How Art Advances Human Rights and Justice | Interview with Alessandro Ienzi
168 Hours continues its collaboration with the Global Campus of Human Rights, covering human rights issues both in Europe and worldwide.
In this second episode, we interviewed Alessandro Ienzi, a lawyer, actor, and founder of Raizes Teatro, an organization that uses the power of performance to raise awareness and promote human rights.
Alessandro Ienzi graduated with a law degree in 2007 from the University of Palermo and later obtained a Master’s degree in international relations and international protection of human rights in Rome.
“After a few years working as a lawyer, I wanted to explore the world of art and especially of theater. That’s why I started working as a professional actor with a very important company. I was traveling all over Europe, and after a few year works, I decided to merge the two activities. So I understood the power of art and the power of theater to create dialog all over the world, especially through a universal language, which is imagination and which is culture. I decided to create and found an organization called Raizes, which is based in Palermo, now working worldwide, who’s promoting human rights, inclusion and global citizenship through the arts,” he said.
Raizes Teatro has been awarded the “Mediterranean Identity Award” in Andalusia for its commitment to peace and inclusion through art and theater.
With the Global Campus human rights, he started to cooperate in 2021 after attending the Cinema Human Rights and advocacy school that they held every year, in September.
“And after this experience, I won an award in New York, which is the international human rights art festival and I decided to create a program whose name was human freedom. Was a year- long project promoting human rights through the arts and with the Global Campus, we decided it was the time to strengthen the link between art and price. So every year we present together international performances, and also we attend important conferences. This year, for example, we did the opening of the World Congress for children rights in Madrid. And every year I do the opening of the School of human rights defender in Venice,” he mentioned.

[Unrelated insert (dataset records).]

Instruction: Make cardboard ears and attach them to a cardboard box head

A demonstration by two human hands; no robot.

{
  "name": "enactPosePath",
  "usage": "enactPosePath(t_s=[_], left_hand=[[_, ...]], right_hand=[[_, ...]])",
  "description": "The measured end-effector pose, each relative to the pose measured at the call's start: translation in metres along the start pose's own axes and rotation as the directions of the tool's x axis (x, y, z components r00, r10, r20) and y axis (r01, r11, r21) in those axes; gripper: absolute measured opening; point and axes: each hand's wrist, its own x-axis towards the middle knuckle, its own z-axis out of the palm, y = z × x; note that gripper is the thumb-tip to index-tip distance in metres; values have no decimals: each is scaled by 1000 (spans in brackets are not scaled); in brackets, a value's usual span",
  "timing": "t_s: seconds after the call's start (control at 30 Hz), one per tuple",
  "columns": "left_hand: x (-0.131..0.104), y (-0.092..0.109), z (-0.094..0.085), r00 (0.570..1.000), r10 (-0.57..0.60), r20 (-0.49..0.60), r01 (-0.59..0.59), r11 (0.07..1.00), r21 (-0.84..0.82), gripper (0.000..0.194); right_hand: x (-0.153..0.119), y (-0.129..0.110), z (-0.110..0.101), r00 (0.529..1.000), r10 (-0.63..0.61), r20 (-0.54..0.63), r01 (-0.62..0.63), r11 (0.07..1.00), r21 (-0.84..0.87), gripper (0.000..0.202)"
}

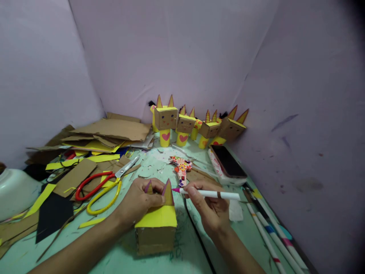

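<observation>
A small cardboard box with a yellow top [156,219] stands on the table in front of me, with two pointed cardboard ears edged in purple. My left hand [145,198] is closed around the ears, its thumb and fingers pinching near the right ear [168,193]. In my right hand [209,207] is a white marker [212,193], gripped like a pen. Its magenta tip points left and meets or nearly meets the right ear's edge. Just behind the hands lies a flower-patterned glue gun [181,167], partly hidden by my right hand.
Scissors with red and yellow handles [121,173] lie at left beside cardboard scraps [75,177] and a cardboard stack [114,129]. Several box-headed figures [165,120] line the back wall. A phone [228,160] and several markers [266,238] lie at right. A black cord [196,228] crosses the table.
</observation>
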Motion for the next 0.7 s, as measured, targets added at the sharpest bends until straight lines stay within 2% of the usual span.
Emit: enactPosePath(t_s=[0.23,0.43,0.6,0.7], left_hand=[[1,0,0,1000,8,4,-8,1000,-7,5],[0,-2,-2,1000,12,17,-12,1000,-17,6],[0,0,-1,1000,-1,21,1,1000,-12,8],[0,-1,0,1000,7,19,-7,1000,-3,7]], right_hand=[[1,-3,-2,996,12,87,-14,1000,20,17],[2,-2,-2,998,-3,69,1,1000,26,18],[2,1,-2,997,-65,43,65,998,-5,14],[2,0,-2,998,-39,56,40,999,-12,14]])
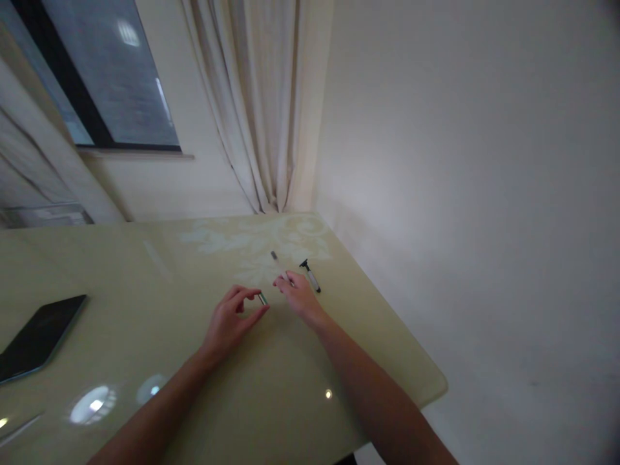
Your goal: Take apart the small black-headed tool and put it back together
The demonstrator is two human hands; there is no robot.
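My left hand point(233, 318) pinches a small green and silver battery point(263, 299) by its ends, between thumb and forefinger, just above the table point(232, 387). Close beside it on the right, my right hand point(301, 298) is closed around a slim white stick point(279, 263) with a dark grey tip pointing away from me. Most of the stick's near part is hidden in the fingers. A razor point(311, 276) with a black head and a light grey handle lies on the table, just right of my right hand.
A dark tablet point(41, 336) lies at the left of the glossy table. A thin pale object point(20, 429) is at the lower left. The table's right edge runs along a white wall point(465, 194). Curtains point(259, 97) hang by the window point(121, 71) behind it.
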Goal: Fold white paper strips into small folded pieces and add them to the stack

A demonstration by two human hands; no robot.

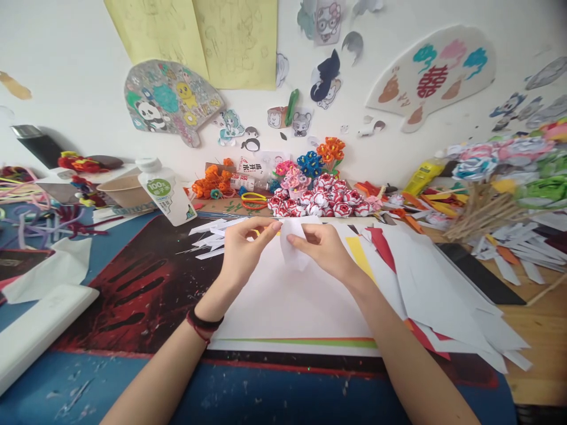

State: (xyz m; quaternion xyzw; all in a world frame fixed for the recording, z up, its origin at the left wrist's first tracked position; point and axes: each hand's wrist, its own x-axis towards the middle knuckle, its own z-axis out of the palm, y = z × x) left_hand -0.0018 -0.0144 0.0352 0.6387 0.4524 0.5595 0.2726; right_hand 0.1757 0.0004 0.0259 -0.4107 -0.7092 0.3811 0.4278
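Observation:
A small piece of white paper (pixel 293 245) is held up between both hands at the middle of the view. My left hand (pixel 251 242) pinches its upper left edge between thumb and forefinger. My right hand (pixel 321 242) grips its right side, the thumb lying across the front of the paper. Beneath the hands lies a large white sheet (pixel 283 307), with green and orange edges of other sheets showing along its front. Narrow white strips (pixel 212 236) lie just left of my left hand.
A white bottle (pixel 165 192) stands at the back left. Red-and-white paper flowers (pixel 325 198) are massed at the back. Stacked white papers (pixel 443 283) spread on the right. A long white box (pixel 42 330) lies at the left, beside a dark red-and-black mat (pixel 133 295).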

In their performances, Raizes Teatro focuses on topics such as climate justice, gender equality, inclusion and disabilities, freedom of expression, youth rights, youth democratic participation, and drug trafficking.

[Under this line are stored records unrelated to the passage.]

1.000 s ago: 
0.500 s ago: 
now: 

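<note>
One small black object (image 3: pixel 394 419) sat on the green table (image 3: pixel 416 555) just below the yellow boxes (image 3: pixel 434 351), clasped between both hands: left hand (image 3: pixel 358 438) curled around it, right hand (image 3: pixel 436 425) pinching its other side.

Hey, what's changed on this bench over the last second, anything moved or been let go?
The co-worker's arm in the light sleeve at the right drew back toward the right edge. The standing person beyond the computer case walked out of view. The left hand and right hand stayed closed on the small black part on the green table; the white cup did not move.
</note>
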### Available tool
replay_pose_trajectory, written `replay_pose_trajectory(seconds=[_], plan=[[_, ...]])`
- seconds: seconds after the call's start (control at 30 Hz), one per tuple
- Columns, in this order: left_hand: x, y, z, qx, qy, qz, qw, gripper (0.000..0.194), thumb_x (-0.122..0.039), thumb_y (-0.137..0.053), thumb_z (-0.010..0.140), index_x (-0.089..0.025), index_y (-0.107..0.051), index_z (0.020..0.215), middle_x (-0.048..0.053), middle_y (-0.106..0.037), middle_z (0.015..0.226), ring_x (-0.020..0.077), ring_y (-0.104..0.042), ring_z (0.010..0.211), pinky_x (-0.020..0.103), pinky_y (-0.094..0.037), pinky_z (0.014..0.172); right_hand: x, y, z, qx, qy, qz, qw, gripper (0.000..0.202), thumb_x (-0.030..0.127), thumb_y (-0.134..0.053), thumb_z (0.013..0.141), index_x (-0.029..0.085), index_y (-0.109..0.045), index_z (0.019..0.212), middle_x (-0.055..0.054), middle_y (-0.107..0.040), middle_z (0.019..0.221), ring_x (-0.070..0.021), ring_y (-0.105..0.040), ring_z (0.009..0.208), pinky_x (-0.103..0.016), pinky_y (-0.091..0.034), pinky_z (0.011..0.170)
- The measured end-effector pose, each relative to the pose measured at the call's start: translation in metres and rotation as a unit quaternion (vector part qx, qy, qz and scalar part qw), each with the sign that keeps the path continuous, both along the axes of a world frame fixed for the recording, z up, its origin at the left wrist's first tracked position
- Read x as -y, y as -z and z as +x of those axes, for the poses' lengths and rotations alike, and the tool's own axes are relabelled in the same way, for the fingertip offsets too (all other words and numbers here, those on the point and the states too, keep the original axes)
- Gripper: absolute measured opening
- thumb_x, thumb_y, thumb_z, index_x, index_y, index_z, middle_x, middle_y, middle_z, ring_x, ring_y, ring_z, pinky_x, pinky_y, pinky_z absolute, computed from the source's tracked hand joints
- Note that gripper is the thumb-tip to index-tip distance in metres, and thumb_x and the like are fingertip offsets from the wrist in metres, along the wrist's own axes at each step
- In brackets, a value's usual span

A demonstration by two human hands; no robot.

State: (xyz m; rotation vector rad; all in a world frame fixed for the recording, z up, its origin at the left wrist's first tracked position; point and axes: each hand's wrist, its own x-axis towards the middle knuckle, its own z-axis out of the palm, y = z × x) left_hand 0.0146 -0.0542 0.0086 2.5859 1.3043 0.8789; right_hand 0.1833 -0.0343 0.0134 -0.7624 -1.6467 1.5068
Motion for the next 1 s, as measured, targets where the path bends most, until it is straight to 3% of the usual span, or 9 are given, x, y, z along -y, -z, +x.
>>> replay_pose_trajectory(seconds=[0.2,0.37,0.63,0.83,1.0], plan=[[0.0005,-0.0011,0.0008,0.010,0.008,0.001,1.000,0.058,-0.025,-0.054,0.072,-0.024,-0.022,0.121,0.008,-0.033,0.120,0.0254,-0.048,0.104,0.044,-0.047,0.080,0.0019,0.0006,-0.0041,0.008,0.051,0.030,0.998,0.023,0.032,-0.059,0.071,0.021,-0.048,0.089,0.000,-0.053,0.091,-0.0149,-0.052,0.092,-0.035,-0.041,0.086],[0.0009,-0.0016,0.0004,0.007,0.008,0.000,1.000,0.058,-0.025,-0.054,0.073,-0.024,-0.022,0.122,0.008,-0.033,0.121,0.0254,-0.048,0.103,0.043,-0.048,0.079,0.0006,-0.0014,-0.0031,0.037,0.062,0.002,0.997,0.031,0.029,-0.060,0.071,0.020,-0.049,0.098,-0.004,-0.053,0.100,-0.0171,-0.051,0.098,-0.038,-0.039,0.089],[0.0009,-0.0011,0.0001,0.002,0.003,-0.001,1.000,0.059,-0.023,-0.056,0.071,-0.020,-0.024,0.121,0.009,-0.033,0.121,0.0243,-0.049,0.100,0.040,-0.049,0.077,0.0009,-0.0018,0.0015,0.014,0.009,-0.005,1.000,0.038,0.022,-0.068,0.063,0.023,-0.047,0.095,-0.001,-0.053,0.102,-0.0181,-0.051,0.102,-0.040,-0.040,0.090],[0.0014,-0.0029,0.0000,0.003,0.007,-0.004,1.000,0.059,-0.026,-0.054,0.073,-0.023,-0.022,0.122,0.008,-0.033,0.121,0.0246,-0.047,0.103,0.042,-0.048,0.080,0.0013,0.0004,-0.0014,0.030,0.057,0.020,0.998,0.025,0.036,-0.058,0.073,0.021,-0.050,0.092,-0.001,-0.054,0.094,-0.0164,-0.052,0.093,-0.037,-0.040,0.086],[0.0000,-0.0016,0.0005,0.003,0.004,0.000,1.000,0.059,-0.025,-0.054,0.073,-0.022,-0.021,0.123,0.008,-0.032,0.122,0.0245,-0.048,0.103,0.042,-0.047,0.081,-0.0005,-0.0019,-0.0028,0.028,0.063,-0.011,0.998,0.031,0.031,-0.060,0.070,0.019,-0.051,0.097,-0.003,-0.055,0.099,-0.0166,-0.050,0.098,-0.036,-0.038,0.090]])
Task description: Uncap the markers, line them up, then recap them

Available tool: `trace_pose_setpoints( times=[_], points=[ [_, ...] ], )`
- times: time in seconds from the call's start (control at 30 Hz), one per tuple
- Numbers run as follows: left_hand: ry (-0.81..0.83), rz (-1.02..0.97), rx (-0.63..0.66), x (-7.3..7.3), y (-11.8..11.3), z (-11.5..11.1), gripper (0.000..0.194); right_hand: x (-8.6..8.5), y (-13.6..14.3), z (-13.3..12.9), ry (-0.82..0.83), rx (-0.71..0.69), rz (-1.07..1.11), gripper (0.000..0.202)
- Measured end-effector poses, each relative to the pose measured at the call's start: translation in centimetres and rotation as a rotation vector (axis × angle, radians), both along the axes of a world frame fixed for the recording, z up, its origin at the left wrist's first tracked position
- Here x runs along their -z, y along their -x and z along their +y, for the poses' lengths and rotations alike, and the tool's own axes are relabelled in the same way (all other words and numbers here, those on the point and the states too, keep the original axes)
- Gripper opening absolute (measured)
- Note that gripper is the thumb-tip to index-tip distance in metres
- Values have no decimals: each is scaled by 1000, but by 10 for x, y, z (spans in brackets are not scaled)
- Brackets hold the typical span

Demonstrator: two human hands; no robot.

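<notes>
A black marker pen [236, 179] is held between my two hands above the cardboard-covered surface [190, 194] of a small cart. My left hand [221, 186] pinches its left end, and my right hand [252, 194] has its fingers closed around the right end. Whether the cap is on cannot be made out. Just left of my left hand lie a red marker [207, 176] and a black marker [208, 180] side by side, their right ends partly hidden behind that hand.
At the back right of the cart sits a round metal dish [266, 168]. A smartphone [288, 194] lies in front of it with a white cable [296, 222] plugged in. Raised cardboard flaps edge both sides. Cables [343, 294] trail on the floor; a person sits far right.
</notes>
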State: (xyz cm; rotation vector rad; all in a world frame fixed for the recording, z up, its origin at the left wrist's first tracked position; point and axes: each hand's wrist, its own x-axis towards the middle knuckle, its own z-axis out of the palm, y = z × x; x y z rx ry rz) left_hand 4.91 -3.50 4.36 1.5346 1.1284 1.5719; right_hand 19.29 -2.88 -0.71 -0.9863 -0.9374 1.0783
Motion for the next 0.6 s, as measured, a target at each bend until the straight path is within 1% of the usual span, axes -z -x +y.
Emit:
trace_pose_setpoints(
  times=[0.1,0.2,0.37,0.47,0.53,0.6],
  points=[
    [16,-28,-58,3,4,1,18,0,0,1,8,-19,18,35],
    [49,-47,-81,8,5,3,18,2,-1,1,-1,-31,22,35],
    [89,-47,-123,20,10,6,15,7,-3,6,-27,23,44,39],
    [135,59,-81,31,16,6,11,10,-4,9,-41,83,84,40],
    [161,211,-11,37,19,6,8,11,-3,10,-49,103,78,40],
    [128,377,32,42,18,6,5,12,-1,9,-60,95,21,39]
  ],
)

“It depends on the topic we want to address, and also depends on the change want to make, because our mission is to make a change, also in cooperation with political institutions and also to change the legal framework and to improve the legal standards. It depends also on the emergency we got, for example, in Sicily, we work very much with migrant communities, especially with first generation. There are many unaccompanied minors arriving from Africa, crossing the desert and crossing the sea, who have been suffering a massive deprivation of human rights, for example, in many countries in Northern Africa. And then they’ve been traveling through the Mediterranean, and when they’re right here, they have no education, they have no access to public services. So it’s important to transform their voices in young leader voices were able to represent their own needs and also to raise their voices to get more attention from institutions,” he emphasized.
While talking about the main challenges concerning migrants’ rights in the first place, he mentioned education.
“We have to provide these people with the education so they can really get included, because they need to learn European languages. They need to learn, also to meet our mindset, to mix our mindset with their mindset, so they can get really included in our society, and they can also try to make different works and get different positions in our society. It’s a long journey. It’s a long way to go, but I think it’s very possible. It’s just a question to organize their stay, to organize their work and their education here in in Europe,” he said.
Alessandro believes that we need to make use of freedom of expression to create dialogue, not to build walls, but to design and build bridges between different cultures, between different institutions:
“In order also to reach out to peace, we have to make a distinction between freedom of expression deprivation in a national framework or in an international framework, a national framework, it depends, always by the government. So it’s a decision what kind of behaviors or statements are denied and what not. So what we can do in this case is to create dialog with institutions and also create dialog between international organizations and governments, or between governments.”
He thinks that human rights, and especially freedom of expression, is a long way to go and the work is never done: “Freedom of expression is out to express what we believe in. It’s not just to give information or free information, so to spread fake news or to spread points of view that are not acceptable for anyone. So we have to work a bit on our inner balance, to meet ourselves, to meet our roots, to meet our cultures and to meet our system of value, which must be founded on respect and mutual respect.”
Alessandro assures that art is essential in this regard, as “it can really balance our soul, it can really balance our system of values so we can find the right way to express ourselves and to meet other people.”